Tim Hall, Director, Online Customer Service and Sales, Sears
Mobile members add multiple facets to the business mix as they are a rapidly growing demographic whose behavior dictates specific targeting in the funnel and also requires providing the ability to move between voice, online and mobile channels easily. Simplicity for how mobile users receive, view and handle information ̶ such as through responsive design with mobile chat ̶ is critical. Providing a true omnichannel experience for mobile members to find support and then move seamlessly through the journey should be top of mind for businesses.
Dan Miller, Senior Analyst, Opus Research, Inc.
Flip the model! Think “C2B”, not “B2C,” when designing customer care and support solutions. Keep a conversation going with customers, by keeping “Device of Choice,” Channel-of-Choice,” and “Time of Choice” Top-of-Mind. Also remember that many “mobile” interactions originate from people using smartphones from the couch in the TV room. They are mobile in name only, but that’s their choice.
Kurt Marko, Editor-at-Large for Information Week and Network Computing
Mobile apps are today’s version of loyalty cards, only more versatile, interactive and engaging, making them far more valuable to both the business and its customers. Not only can mobile apps interact with customers anyplace, anytime, they provide situational context around communications and transactions which can be used to improve and tailor products, services and offers, which together produce a better customer experience. Indeed, as Starbucks demonstrates, apps are also a gateway to mobile commerce. Make sure you don’t end this year without giving customers a mobile app tied into backend data analytics.
Eric Krapf, Program Co-Chairman, Enterprise Connect/Editor, No Jitter
The first thing businesses need to do is understand the use cases in which their customers would want to interact with them via mobile. The case studies I’ve seen indicate that successful projects select a fairly narrow use case with a clear benefit — notification of some sort, or possibly SMS enablement. For the majority of businesses that are just beginning the process, these kinds of quick wins can build support for broader projects.

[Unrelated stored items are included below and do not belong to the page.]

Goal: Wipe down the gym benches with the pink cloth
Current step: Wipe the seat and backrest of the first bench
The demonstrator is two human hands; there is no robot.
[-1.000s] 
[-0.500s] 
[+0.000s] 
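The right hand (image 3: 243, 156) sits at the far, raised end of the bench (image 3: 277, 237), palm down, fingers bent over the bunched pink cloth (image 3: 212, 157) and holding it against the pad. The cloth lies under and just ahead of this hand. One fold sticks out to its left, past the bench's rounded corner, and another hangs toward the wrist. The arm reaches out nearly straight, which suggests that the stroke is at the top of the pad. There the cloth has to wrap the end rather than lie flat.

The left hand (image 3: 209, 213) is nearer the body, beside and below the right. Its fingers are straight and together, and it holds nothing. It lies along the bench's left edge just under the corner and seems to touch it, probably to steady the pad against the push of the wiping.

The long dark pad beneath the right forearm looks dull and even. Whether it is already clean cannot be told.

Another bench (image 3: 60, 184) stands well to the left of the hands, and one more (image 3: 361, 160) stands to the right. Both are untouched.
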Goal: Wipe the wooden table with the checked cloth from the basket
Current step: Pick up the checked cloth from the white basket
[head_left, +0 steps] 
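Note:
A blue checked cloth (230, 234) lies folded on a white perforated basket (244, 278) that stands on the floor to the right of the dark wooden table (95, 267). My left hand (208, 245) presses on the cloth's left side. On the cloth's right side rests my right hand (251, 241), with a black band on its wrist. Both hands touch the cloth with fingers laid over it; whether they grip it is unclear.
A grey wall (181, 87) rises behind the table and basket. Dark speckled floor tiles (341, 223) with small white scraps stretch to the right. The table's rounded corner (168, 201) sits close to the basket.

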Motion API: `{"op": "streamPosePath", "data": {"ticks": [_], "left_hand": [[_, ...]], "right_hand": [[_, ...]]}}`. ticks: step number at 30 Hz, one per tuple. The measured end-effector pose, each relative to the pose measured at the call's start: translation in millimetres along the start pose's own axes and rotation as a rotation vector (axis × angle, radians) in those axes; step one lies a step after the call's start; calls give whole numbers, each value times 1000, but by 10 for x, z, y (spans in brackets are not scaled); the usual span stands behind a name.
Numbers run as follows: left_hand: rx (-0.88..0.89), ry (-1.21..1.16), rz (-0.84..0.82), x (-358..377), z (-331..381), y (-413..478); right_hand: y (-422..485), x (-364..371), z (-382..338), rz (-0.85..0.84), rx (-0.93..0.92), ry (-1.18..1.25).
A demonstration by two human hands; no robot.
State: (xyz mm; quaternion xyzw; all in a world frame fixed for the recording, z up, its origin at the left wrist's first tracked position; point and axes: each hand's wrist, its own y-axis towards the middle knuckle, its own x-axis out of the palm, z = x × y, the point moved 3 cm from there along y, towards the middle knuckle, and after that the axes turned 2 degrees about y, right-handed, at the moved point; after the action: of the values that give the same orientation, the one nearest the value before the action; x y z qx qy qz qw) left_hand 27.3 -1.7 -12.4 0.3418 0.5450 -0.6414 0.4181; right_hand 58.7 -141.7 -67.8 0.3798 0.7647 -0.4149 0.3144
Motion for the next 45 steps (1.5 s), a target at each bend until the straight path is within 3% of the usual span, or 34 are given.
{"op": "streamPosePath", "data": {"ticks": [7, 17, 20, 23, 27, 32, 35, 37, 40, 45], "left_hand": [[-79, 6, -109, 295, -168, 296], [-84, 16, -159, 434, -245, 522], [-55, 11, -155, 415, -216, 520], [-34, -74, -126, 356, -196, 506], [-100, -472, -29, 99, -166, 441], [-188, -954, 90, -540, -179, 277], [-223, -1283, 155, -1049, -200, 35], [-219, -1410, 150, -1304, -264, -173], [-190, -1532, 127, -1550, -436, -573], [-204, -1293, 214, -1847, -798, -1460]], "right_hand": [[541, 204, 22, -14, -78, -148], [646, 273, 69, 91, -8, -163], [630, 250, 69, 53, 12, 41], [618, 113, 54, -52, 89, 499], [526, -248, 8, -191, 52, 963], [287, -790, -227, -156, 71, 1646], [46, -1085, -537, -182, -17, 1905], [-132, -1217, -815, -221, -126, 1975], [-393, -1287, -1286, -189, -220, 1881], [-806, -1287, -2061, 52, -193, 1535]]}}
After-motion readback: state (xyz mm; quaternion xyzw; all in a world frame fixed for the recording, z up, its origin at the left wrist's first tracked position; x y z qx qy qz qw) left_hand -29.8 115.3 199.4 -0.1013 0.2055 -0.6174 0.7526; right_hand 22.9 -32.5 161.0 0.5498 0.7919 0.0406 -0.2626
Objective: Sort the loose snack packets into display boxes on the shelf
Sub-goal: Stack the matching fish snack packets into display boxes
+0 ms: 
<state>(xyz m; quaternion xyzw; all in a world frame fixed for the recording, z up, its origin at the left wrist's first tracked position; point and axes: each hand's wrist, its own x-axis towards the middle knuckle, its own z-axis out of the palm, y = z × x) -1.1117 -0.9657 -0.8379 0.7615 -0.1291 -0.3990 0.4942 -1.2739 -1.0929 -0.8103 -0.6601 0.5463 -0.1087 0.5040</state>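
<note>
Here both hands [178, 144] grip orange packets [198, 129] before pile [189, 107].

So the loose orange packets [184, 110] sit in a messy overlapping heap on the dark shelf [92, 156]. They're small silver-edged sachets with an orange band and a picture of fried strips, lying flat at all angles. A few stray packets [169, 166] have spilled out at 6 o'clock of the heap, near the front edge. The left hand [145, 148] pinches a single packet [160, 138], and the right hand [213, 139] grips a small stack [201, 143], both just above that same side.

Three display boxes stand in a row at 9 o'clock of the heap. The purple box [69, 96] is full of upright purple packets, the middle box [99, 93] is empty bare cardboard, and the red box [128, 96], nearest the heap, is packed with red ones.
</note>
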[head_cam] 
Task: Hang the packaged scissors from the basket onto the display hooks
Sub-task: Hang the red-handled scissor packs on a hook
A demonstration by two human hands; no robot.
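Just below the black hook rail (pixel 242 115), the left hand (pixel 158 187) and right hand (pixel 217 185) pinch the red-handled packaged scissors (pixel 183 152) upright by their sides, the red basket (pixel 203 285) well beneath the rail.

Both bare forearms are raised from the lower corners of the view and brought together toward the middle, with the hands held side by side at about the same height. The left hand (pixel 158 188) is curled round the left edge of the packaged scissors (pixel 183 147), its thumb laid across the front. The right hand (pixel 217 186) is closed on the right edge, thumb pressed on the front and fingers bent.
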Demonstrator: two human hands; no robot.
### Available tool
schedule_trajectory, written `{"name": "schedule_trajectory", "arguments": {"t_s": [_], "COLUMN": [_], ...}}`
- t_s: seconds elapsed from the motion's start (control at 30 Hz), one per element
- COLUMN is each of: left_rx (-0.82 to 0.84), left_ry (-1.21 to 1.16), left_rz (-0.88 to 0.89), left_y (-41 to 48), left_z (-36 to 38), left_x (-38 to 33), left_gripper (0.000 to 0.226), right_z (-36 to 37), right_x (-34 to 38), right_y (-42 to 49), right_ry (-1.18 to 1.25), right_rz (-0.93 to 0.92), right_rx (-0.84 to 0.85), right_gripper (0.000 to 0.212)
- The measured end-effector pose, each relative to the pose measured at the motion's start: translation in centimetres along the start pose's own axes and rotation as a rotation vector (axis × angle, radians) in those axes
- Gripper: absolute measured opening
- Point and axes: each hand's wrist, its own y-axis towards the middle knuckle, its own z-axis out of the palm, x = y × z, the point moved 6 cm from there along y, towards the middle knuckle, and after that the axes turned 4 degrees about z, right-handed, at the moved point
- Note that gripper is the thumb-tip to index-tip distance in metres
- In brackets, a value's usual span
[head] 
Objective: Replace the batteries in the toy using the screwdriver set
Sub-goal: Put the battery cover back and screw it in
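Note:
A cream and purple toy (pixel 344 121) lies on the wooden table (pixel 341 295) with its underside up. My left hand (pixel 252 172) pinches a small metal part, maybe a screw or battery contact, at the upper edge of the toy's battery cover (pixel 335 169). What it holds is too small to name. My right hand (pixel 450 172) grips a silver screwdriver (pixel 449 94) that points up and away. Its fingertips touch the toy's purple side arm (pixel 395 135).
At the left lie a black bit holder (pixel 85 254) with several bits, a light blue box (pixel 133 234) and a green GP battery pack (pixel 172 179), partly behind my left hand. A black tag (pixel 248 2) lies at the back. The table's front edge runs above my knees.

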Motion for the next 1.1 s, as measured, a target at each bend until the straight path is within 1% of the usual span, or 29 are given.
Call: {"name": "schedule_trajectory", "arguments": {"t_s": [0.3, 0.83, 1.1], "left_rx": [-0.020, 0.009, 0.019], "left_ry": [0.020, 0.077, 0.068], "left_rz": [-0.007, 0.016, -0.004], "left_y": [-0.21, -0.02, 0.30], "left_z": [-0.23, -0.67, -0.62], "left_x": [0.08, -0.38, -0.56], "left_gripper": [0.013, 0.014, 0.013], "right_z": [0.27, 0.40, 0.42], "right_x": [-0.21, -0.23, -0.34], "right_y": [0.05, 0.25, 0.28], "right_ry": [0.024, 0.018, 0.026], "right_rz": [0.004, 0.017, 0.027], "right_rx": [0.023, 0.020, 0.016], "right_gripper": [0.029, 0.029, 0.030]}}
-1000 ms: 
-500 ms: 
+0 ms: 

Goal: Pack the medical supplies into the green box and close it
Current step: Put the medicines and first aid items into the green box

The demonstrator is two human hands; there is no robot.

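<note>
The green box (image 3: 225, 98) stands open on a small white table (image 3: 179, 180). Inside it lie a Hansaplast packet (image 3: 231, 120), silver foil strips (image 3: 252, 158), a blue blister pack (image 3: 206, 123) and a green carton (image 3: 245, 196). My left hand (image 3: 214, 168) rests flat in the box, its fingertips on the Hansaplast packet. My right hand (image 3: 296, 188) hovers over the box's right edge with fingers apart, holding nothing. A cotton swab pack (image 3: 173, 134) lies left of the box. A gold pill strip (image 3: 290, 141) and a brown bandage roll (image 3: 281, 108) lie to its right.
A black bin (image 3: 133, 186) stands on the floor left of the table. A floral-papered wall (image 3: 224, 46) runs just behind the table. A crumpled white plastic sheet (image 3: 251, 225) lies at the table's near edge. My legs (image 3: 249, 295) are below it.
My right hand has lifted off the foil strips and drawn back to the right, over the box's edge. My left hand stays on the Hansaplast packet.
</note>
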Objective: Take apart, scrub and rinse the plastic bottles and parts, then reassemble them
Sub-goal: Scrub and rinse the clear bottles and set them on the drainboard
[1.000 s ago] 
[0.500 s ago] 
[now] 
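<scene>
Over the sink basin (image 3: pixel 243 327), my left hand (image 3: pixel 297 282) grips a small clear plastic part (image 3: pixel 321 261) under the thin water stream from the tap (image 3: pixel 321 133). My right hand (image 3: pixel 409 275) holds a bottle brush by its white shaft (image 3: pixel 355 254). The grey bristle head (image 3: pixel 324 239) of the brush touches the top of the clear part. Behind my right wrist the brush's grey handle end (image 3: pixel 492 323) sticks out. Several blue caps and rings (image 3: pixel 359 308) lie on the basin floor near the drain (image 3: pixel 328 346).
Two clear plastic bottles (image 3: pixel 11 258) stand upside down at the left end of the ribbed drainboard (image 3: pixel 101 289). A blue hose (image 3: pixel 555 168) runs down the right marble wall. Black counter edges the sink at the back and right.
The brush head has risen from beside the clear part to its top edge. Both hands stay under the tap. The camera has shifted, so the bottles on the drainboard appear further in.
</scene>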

Daniel Hong, Senior Director of Product Marketing Strategy, [24]7
Businesses need to espouse the technologist ethos of constant creativity and innovation without being held back by the constraints of legacy infrastructure. Think outside the box first then connect the dots. The rate of change at which customers are accessing information and conducting transactions via mobile devices is astounding. The mobile mind shift is happening faster than many businesses anticipated and this means enterprises need to keep pace with their mobile-centric customers and their competition. Those businesses that “get it” treat mobile– not only as an interaction channel–but as the foundational layer to build multi-faceted engagement where customers and businesses can fully leverage smart device capabilities (to work in concert with existing channels) to transform the customer experience.